§ **WHAT IS REQUIRED**: Once you have read the listing, write it all out exactly.

[Opening PROVIDED MATERIAL section]

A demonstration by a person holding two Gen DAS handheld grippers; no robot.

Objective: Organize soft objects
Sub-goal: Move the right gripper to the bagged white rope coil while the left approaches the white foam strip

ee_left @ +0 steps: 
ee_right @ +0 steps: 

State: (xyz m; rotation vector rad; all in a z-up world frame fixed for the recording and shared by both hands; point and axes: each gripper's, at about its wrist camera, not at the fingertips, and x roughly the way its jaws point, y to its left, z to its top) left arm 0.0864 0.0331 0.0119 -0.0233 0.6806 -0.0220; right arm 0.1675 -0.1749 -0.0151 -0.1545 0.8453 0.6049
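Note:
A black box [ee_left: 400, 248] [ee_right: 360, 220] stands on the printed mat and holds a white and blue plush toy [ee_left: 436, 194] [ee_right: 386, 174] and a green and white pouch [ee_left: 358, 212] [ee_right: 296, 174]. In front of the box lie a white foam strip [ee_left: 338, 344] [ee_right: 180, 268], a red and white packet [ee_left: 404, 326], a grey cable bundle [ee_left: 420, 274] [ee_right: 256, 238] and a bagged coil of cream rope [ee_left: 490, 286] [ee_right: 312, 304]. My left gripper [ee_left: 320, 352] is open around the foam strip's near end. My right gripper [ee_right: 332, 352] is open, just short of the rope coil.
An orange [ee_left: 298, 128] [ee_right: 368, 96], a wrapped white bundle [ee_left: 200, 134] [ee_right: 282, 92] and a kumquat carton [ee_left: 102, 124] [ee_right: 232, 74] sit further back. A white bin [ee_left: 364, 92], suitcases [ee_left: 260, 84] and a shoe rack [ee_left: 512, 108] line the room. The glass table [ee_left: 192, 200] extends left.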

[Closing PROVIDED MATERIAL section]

§ **SOLUTION BELOW**:
A demonstration by a person holding two Gen DAS handheld grippers; no robot.

Objective: Organize soft objects
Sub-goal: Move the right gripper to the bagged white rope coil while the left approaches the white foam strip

ee_left @ +0 steps: 
ee_right @ +0 steps: 

State: (xyz m; rotation vector rad; all in a z-up world frame fixed for the recording and shared by both hands; point and axes: each gripper's, at about its wrist camera, not at the fingertips, and x roughly the way its jaws point, y to its left, z to its top) left arm 0.0864 0.0331 0.0119 -0.0233 0.6806 -0.0220; right arm 0.1675 -0.1749 -0.0151 -0.1545 0.8453 0.6049
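Note:
A black box [ee_left: 400, 248] [ee_right: 360, 220] stands on the printed mat and holds a white and blue plush toy [ee_left: 436, 194] [ee_right: 386, 174] and a green and white pouch [ee_left: 358, 212] [ee_right: 296, 174]. In front of the box lie a white foam strip [ee_left: 338, 344] [ee_right: 180, 268], a red and white packet [ee_left: 404, 326], a grey cable bundle [ee_left: 420, 274] [ee_right: 256, 238] and a bagged coil of cream rope [ee_left: 490, 286] [ee_right: 312, 304]. My left gripper [ee_left: 320, 352] is open around the foam strip's near end. My right gripper [ee_right: 332, 352] is open, just short of the rope coil.
An orange [ee_left: 298, 128] [ee_right: 368, 96], a wrapped white bundle [ee_left: 200, 134] [ee_right: 282, 92] and a kumquat carton [ee_left: 102, 124] [ee_right: 232, 74] sit further back. A white bin [ee_left: 364, 92], suitcases [ee_left: 260, 84] and a shoe rack [ee_left: 512, 108] line the room. The glass table [ee_left: 192, 200] extends left.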

This exercise is now done.